◆ WHAT IS REQUIRED
Could every line of the data be copied out once more, exactly?
-.-.-
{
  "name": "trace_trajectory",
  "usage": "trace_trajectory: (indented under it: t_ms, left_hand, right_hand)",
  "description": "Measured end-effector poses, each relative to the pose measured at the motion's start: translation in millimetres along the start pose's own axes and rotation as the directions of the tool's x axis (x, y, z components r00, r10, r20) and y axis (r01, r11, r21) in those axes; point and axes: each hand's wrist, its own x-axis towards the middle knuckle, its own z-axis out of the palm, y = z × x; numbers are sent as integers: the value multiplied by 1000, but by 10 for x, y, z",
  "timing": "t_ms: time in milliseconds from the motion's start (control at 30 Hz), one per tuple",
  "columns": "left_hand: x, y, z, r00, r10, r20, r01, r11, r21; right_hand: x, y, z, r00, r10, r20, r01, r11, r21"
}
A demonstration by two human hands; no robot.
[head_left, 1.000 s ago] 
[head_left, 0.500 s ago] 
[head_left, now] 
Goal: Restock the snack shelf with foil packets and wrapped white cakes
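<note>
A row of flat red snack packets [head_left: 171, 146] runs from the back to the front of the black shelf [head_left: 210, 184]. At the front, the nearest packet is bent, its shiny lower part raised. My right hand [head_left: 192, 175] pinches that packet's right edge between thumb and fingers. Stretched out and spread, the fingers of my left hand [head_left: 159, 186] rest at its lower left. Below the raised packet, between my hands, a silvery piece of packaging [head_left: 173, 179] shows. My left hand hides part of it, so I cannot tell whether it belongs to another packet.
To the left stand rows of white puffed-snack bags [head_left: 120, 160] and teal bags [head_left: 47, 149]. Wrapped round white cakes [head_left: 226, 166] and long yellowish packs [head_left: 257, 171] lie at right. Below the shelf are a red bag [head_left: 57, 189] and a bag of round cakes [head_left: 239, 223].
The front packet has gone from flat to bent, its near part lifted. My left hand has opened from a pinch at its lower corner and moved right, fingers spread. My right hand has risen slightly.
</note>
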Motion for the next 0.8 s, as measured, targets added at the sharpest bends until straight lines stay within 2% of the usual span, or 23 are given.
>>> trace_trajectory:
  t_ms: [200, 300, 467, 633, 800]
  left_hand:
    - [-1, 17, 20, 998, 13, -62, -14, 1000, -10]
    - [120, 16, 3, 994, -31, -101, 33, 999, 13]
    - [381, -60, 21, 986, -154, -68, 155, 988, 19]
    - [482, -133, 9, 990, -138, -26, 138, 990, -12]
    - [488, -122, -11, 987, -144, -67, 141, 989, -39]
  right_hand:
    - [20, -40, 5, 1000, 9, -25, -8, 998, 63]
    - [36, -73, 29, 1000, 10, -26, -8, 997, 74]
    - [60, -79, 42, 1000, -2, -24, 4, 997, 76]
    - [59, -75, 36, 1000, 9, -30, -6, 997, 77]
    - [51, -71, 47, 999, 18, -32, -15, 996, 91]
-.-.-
◆ RESPONSE FOR THIS EXERCISE
{
  "name": "trace_trajectory",
  "usage": "trace_trajectory: (indented under it: t_ms, left_hand, right_hand)",
  "description": "Measured end-effector poses, each relative to the pose measured at the motion's start: translation in millimetres along the start pose's own axes and rotation as the directions of the tool's x axis (x, y, z components r00, r10, r20) and y axis (r01, r11, r21) in those axes; point and axes: each hand's wrist, its own x-axis towards the middle knuckle, its own z-axis out of the palm, y = z × x; numbers are sent as integers: the value multiplied by 1000, but by 10 for x, y, z",
  "timing": "t_ms: time in milliseconds from the motion's start (control at 30 Hz), one per tuple",
  "columns": "left_hand: x, y, z, r00, r10, r20, r01, r11, r21; right_hand: x, y, z, r00, r10, r20, r01, r11, r21"
}
A demonstration by two human hands; no robot.
[head_left, 1.000 s ago] 
[head_left, 0.500 s ago] 
[head_left, now] 
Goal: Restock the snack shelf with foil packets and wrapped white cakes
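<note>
A row of flat red snack packets [head_left: 171, 146] runs from the back to the front of the black shelf [head_left: 210, 184]. At the front, the nearest packet is bent, its shiny lower part raised. My right hand [head_left: 192, 175] pinches that packet's right edge between thumb and fingers. Stretched out and spread, the fingers of my left hand [head_left: 159, 186] rest at its lower left. Below the raised packet, between my hands, a silvery piece of packaging [head_left: 173, 179] shows. My left hand hides part of it, so I cannot tell whether it belongs to another packet.
To the left stand rows of white puffed-snack bags [head_left: 120, 160] and teal bags [head_left: 47, 149]. Wrapped round white cakes [head_left: 226, 166] and long yellowish packs [head_left: 257, 171] lie at right. Below the shelf are a red bag [head_left: 57, 189] and a bag of round cakes [head_left: 239, 223].
The front packet has gone from flat to bent, its near part lifted. My left hand has opened from a pinch at its lower corner and moved right, fingers spread. My right hand has risen slightly.
</note>
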Motion for the next 0.8 s, as measured, targets added at the sharpest bends until straight lines stay within 2% of the usual span, or 23 are given.
>>> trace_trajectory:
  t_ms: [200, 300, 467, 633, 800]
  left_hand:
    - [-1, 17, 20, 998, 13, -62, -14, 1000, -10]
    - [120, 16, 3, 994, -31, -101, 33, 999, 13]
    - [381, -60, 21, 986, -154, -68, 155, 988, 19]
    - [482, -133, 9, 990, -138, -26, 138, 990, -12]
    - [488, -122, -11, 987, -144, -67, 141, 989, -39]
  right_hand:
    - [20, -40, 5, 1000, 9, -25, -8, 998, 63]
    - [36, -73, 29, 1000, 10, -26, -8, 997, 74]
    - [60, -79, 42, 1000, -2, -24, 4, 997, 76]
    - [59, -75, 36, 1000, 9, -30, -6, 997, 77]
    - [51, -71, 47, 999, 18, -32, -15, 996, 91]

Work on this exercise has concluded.